Il suo Kart ha un problema: «Morbelli mi chiese di intervenire sulla parte elettrica per migliorarne le prestazioni. Creai una centralina speciale che permetteva al motore di avere un anticipo sui 25 gradi, invece dei 2 di quelli tradizionali. A ogni curva Senna iniziò a dare 5 o 6 metri a tutti».
Insomma: il Re della scintilla aveva colpito ancora. Il soprannome – che trova genesi in un addetto al controllo del team Moto Guzzi – calza a pennello a Carmelo Ereddia, 85 anni, vestendo la sua storia di mago delle accensioni a servizio delle case motociclistiche più famose e dei piloti più leggendari. Vi diamo l’alternativa: potete definirlo anche “uno dei ragusani più famosi del mondo”. Lo permette un premio, consegnatogli nella sua città natale il 31 luglio scorso davanti a 10 mila persone, riconoscimento per chi ha reso celebre lungo il globo terraqueo la città abbarbicata sui monti Iblei. Come l’ape laboriosa, voli lontano in cerca del nettare. Come l’ape generosa, offri al mondo il tuo miele. Così ha fatto questo siciliano trapiantato a Varese fin da piccolo, tanto che le sue origini isolane non risuonano nella parlata che evoca aneddoti impareggiabili, racconti di quarant’anni di motociclismo. La scintilla non arriva per caso, nella vita come nella meccanica applicata alle due ruote. Fin dai tempi della Dansi, la celebre industria varesina cui Ereddia ha dedicato 35 anni di carriera, il tocco del Re si esplicava così: gli davano indicazioni sul peso, sulla potenza e sul diametro del motore, e lui creava l’accensione, lavorando su bobine, volani e cilindri. Ore in sala prove, «tanto da diventare quasi sordo». L’arte non poteva restare nascosta: le fortune del carrozzone del motomondiale griffato in bianco e nero iniziano a dipendere da lui. E lo faranno per decenni.

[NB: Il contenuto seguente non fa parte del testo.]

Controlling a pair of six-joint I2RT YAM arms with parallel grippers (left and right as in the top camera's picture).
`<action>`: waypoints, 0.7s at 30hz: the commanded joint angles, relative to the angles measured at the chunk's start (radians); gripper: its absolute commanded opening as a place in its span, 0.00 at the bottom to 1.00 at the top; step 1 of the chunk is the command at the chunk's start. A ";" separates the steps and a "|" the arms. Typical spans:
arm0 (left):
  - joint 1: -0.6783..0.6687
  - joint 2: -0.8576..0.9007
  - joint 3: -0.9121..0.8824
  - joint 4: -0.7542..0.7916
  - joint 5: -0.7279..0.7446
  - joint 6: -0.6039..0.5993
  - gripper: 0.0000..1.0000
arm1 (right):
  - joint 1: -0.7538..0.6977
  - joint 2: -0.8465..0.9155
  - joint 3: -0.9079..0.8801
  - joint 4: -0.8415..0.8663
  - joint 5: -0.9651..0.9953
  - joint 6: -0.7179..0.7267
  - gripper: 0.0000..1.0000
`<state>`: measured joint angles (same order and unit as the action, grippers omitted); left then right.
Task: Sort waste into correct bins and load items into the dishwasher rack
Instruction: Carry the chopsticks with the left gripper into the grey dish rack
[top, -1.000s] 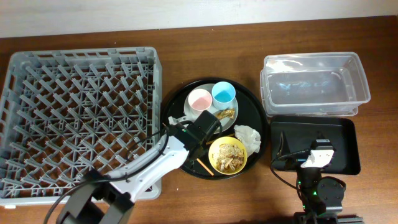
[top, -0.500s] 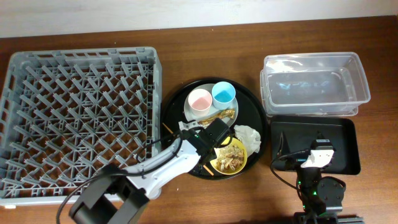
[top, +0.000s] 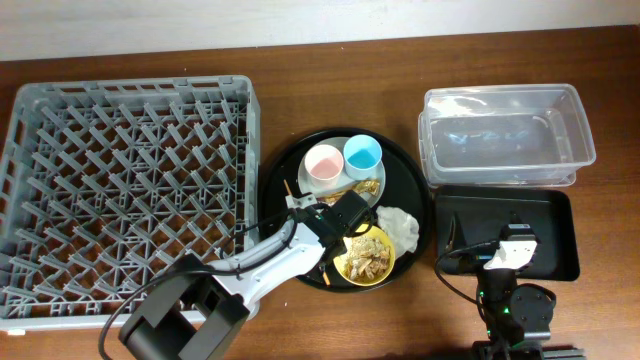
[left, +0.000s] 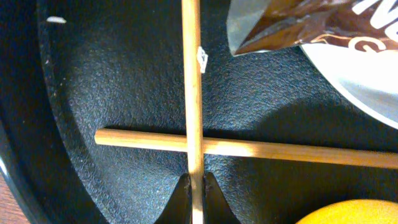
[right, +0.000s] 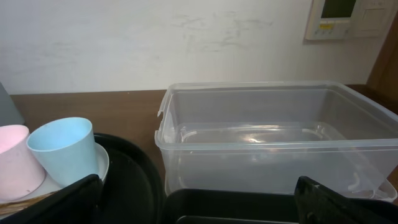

Nel 1955 viene prestato dalla stessa Dansi alle corse: segue la Mv Agusta, concentrandosi inizialmente sulla 3 cilindri di un certo Giacomo Agostini. Il tassametro segna 15 titoli mondiali, e arriva addirittura a 68 considerando i piloti di tutte le categorie: «Mi capitava di seguirne anche 30 o 40 per volta, solo contando i privati – narra Carmelo – Poi quelli delle varie
case: Harley Davidson, Benelli, Minarelli, Moto Guzzi… Mi conoscevano tutti». Ereddia ha così travalicato un mondo genuino, fatto di passione e spericolatezza: «I piloti dell’epoca? Brava gente. Da Agostini, tipo super professionale che ogni domenica ci costringeva a pensare alle moto anche dopo cena, a Walter Villa, 4 campagne iridate, a Renzo Pasolini, forse quello con cui ho avuto il rapporto più stretto».
Il patrimonio del suo vissuto – elargito all’interlocutore con l’entusiasmo di chi ha amato ogni istante della propria esistenza – consta di gemme dall’essenza diversa ma dell’eguale potere di cattura per chi le scopre. Ci sono i circuiti: «Quello dell’Isola di Man era il più pericoloso di tutti. Settanta chilometri conditi da 256 curve, salite, discese e contropendenze. Lì un cavallo di razza come Agostini vinse 7 volte su 10, poi eliminarono il circuito dal mondiale perché ogni anno provocava incidenti anche mortali».
Le persone: «Non giravano i soldi che ci sono oggi. Ricordo un certo Baglioli che con la diaria per il quinto posto al campionato italiano si pagò il viaggio di ritorno a casa». Le corse: «Ora ci sono i riferimenti per staccare, un tempo no. Sul circuito di Ospidaletti Fosco Giansanti prese a riferimento per 20 giri un marinaio che si era messo proprio in corrispondenza di una curva. Al ventunesimo non lo trovò più e finì dritto». Le tragedie: «Nel Gran premio di Monza 1973 il lutto scese sulle moto. Saarinen e Pasolini si giocavano il mondiale, partirono cattivi: alla prima curva arrivarono già a duecento all’ora. Quello che è successo non è ancora chiaro, ma morirono entrambi. Mi è rimasto dentro».
L’epopea delle due ruote è intervallata da brevi tratti su quattro. Torniamo all’inizio: «Con Senna rimasi in ottimi rapporti. Nel 1993 andai a cena con lui a Bologna, poi mi invitò a salire sulla sua Porsche gialla e raggiungemmo l’autodromo di Imola. Lo percorremmo tutto a piedi, parlando». Sì, anche quel maledetto tratto.